The final argument for the defense came from William Black. Black told jurors that the testimony of the prosecution's two eyewitnesses, Thompson and Gilmer, had been thoroughly discredited and that the entire prosecution case rested on the slimmest of circumstantial evidence. He noted that six of the defendants were not in the Haymarket at the time the bomb was thrown, and that Spies and Fielden both stood on the speaker's wagon when the explosion resounded. It is not enough to convict for murder, Black said, to show that the defendants favored unpopular or even violent deeds. Black closed by quoting Jesus, who he referred to as the "Divine Socialist": "As ye would that others should do to you, do even so to them."

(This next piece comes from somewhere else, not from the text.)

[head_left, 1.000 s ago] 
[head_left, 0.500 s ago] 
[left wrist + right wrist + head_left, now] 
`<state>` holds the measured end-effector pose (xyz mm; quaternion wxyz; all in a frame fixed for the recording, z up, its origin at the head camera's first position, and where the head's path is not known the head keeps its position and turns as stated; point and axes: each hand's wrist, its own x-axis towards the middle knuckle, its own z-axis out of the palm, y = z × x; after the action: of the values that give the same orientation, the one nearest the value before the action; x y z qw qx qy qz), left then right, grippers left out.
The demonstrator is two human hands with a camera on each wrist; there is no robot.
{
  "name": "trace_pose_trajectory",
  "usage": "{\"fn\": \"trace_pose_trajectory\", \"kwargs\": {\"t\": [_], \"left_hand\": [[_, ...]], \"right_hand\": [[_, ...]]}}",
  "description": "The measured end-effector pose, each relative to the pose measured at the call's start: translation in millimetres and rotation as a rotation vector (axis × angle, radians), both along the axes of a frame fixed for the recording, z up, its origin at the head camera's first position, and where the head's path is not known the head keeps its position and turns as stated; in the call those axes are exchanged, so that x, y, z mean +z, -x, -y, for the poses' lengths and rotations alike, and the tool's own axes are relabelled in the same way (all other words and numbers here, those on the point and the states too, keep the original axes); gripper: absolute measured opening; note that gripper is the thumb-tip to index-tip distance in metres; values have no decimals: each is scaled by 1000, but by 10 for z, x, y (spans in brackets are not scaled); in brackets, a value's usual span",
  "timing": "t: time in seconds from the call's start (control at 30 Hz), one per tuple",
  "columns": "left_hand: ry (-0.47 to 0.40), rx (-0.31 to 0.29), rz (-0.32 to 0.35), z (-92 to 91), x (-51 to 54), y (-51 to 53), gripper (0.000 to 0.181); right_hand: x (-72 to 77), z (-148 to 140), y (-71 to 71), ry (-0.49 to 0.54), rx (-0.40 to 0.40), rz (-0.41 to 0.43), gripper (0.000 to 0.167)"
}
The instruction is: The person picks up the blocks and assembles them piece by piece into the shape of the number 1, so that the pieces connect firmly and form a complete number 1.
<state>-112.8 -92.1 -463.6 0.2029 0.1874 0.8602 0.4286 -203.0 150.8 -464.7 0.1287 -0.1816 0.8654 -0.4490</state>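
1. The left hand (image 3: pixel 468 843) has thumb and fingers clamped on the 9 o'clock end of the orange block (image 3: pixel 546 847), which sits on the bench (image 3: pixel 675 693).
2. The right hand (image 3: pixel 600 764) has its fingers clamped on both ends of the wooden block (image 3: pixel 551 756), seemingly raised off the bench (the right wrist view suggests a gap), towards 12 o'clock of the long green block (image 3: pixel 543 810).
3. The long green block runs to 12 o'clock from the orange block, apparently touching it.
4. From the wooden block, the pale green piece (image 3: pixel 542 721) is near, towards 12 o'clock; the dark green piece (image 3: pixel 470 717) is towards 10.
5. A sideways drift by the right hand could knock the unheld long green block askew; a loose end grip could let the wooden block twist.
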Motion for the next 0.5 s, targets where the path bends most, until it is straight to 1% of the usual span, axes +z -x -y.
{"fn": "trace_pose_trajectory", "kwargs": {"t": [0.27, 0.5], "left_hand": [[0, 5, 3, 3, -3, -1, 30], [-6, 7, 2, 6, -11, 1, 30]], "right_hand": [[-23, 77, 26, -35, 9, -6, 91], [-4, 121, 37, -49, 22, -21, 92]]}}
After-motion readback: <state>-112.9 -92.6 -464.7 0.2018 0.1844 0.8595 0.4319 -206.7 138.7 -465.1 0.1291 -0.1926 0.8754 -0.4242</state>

Closing arguments for the state were presented by Francis W. Walker, George Ingham, and Julius Grinnell. Walker argued that the eight defendants were part of a vast labor conspiracy to launch a revolution--a conspiracy that cost the lives of dedicated public servants such as patrolman Mathias Degan. Ingham saw the case as presenting a choice between anarchy and order: "The very question itself is whether organized government shall perish from the earth." Grinnell batted last for the prosecution. Grinnell, in a powerful address, warned that freeing the defendants would be taking a dangerous step toward anarchy. Acquittals, he argued, would cause the militants to flow into the streets again "like a lot of rats and vermin." He concluded by telling jurors: "You stand between the living and the dead. You stand between law and violated law. Do your duty courageously, even if the duty is an unpleasant and severe one."
The jury retired on the afternoon of August 19, 1886, to begin its deliberations. Within hours, they reached their verdict. At 10:00 the next morning, the jury foreman announced the verdict to a crowded courtroom. Seven of the eight defendants were found guilty of murder and had their penalty fixed as death. Oscar Neebe was also found guilty, but sentenced to fifteen years. Chicago papers, such as the pro-business Chicago Tribune, reported "universal satisfaction with the verdict." The Chicago Times declared that the defendants had been "fairly prosecuted and ably defended under the processes of the law which they would have throttled, and twelve good and true men have doomed them all save one to death."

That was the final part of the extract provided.